The Child Care and Development Fund (CCDF), which provides essential federal child care funding to states, is desperately underfunded and not designed to address the full scope of this crisis. For those who can access it, CCDF is a critical lifeline, providing child care assistance to 1.6 million children and helping states to improve the quality of care for all children. This assistance is vital to supporting children’s development and helping parents work so that they can support their families. But the vast majority of eligible families cannot access the program. Because CCDF is underfunded, it only reaches 1 in 7 eligible families, and payments to providers are too low to support a stable workforce.
We urgently need Congressional action to address this crisis. The Child Care Modernization Act (CCMA), which reauthorizes CCDF, is not the answer to this crisis and may even make it worse. If passed, the bill would:
- Weaken existing protections and safeguards that help ensure families receiving assistance have access to the same options as higher-income families and require states to raise payment rates for providers;
- Fail to provide new funding to a program that can currently only serve 1 in 7 eligible families due to inadequate funding; and
- Fail to safeguard CCDF from cuts and policy changes that would undermine child care access and quality.
The Child Care Modernization Act Weakens Current Law
The CCMA significantly weakens current federal law by eliminating the “equal access” requirement, threatening parents’ child care choices and access, and weakening the oversight authority of the Department of Health and Human Services (HHS). The equal access requirement has been foundational to the CCDF program for decades. This long-standing tenet requires the program to be designed so that participating families have equal access to child care as families with higher incomes who do not qualify for the subsidy program. This provision is central to HHS oversight authority of state child care programs, and HHS legally uses this statutory provision to determine whether state provider payment rates are adequate. Without it, states would be free to set provider rates even lower, which would harm families, children, and child care providers. This weakens protections that help expand child care options and access for families who rely on child care assistance and that help providers be paid more fairly.
The Child Care Modernization Act Will Not Deliver Higher Provider Payment Rates
The bill does not guarantee higher payments to child care providers. While it requires states to use cost estimation models—a tool that estimates what it actually costs to provide quality child care in states—to calculate provider payment rates, it does not require states to actually pay providers based on the estimated true cost of care. States could complete the required analysis and still keep reimbursement rates low.

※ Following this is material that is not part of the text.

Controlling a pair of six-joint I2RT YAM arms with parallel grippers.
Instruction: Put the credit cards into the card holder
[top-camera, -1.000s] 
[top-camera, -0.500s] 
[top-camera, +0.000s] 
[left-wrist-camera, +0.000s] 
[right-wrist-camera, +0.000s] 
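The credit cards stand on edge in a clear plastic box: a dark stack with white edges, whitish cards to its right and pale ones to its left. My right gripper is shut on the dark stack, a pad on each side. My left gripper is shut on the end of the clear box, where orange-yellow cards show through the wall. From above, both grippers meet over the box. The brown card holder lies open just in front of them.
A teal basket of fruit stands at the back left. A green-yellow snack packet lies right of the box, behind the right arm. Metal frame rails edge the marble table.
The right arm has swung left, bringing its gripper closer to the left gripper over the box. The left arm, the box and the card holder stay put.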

At the same time, because the bill removes the long-standing “equal access” requirement, there is less federal oversight to hold states accountable for setting adequate payment rates.
In practice, this means states could use the new cost model methodology but still use current or lower payment rates rather than increase payments to reflect the true cost of providing quality child care. Simply requiring a new way to estimate costs does not ensure providers receive higher payments or that families have better access to care. On the other hand, if states voluntarily chose to raise payment rates using the cost methodology in the CCMA, hundreds of thousands of families currently being served would likely be cut from the program since this bill does not include any additional and much-needed investments in CCDF.

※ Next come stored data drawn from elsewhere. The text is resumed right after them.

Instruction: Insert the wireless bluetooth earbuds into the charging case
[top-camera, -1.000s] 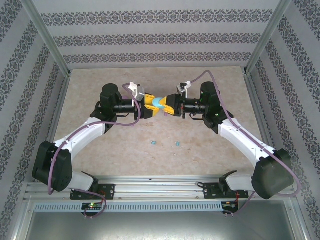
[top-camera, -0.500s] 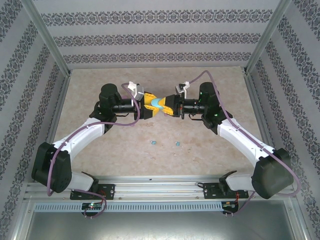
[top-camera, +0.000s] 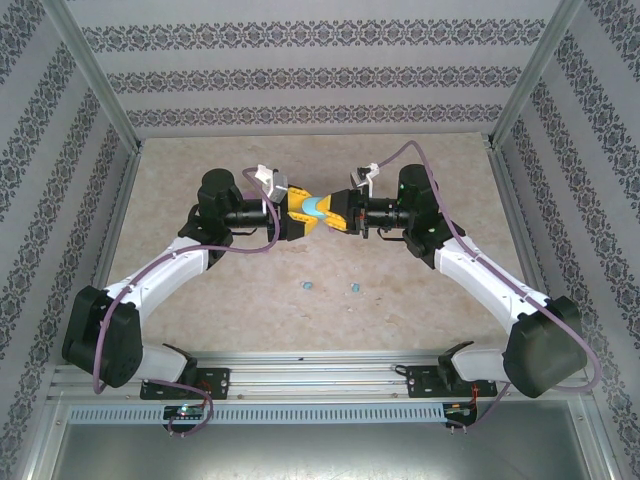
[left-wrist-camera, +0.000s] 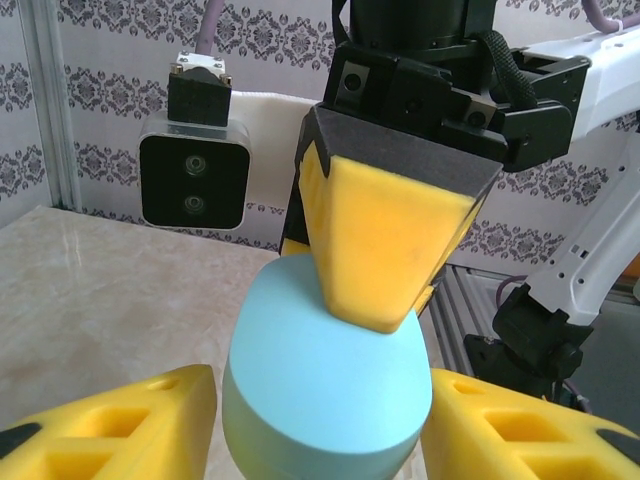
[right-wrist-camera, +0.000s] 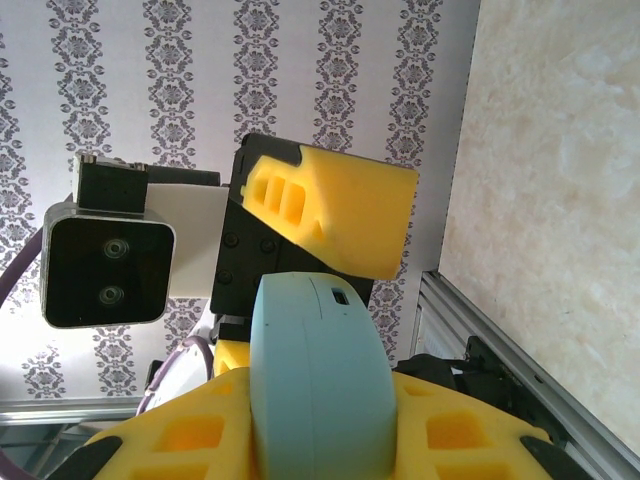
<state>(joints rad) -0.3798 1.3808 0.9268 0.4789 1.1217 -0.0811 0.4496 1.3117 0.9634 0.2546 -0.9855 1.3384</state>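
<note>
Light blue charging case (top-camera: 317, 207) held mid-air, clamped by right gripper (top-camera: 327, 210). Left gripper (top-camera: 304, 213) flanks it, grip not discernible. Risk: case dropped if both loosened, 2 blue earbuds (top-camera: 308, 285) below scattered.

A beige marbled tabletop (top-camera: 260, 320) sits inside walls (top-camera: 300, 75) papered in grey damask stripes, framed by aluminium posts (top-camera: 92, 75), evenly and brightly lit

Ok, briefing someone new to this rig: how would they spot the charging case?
Find the beige marbled table, then its middle, where the arms' yellow fingers meet. The charging case is the light blue egg between them, far bigger than the two tiny blue earbuds lying on the table nearer the bases.
</note>
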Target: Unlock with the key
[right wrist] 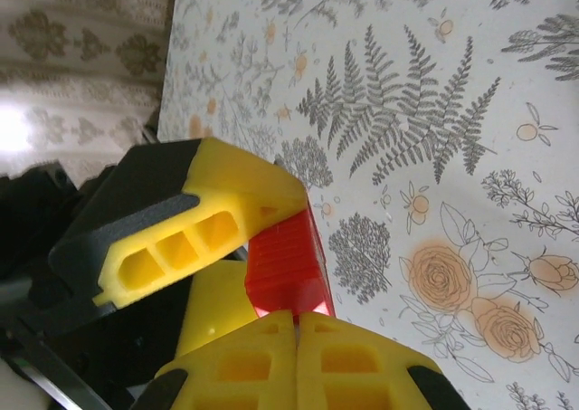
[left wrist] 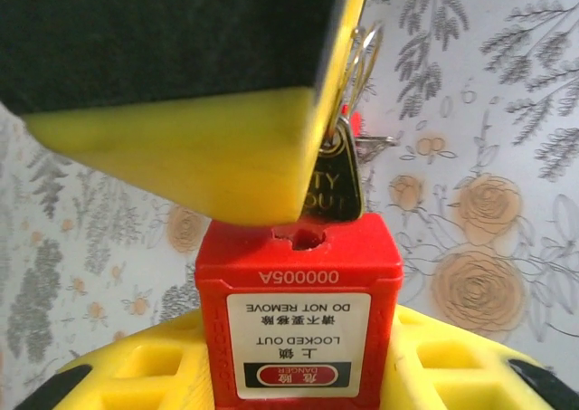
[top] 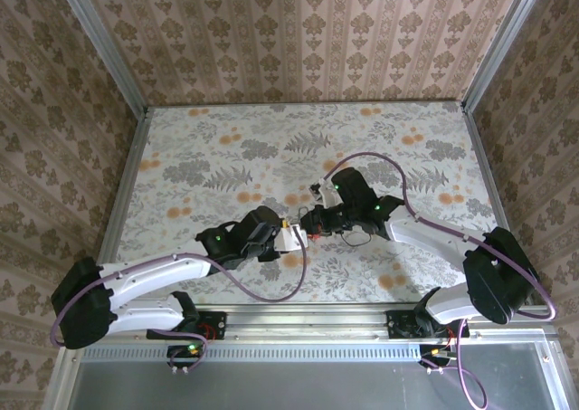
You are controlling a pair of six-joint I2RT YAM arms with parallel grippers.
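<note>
Floral-printed table [top: 226, 147] is seen carrying both arms, whose tips are brought together near its middle. The left gripper [top: 281, 238] is closed part-way on the red padlock [left wrist: 298, 338], which is clamped between its yellow fingers [left wrist: 181, 157]. The padlock's long axis is laid along that gripper's reach. Its keyhole [left wrist: 308, 239] end is turned away from the left wrist, toward the right gripper [right wrist: 297, 333]. That gripper's jaws are pressed fully together right at that end; whether anything is pinched between them cannot be told. A dark tag with gold lettering [left wrist: 336, 188] and a key ring [left wrist: 364, 57] are seen just beyond the keyhole.
</note>
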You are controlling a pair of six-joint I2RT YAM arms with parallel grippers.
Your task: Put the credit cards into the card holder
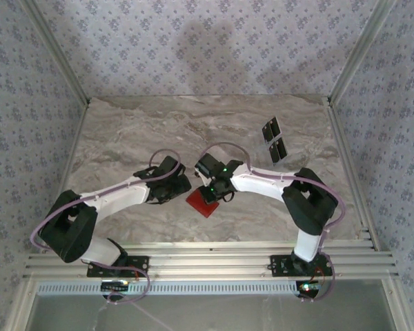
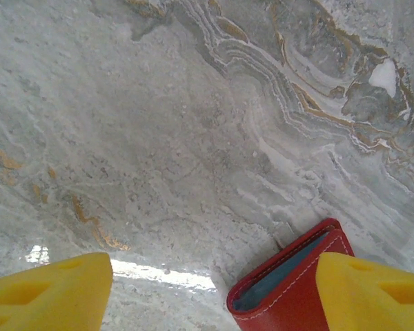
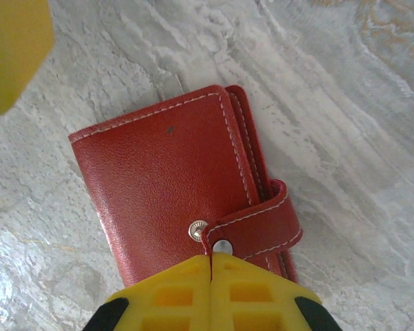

The Child Care Modernization Act Will Not Result in More Families Receiving Child Care Assistance Claims that the CCMA would lead to more families receiving care because of increased flexibility to expand eligibility are false. The CCMA includes no new funding, so any flexibility to expand eligibility in the program does not help when there are already millions of eligible lower- and middle-income families not being served because of funding constraints.
A real commitment to child care is a commitment to investing in child care. But this bill does not increase funding by a single cent.
Now Is the Wrong Time for Reauthorizing the CCDF Program
Reauthorization should only be undertaken when there is a shared commitment to strengthening the program for children, families, and providers—not when it could become a vehicle for weakening the protections and standards that make the program effective. At a time when the Administration is pursuing sweeping changes that would reduce access to the CCDF, Head Start, and the Preschool Development Grant Birth-5 program and reduce federal oversight and regulatory requirements, reopening the law creates unnecessary risk. Federal child care standards are essential to protecting children’s health and safety, promoting quality, ensuring accountability, and safeguarding taxpayer investments. Congress should not open the door to policy changes that could undermine these core protections.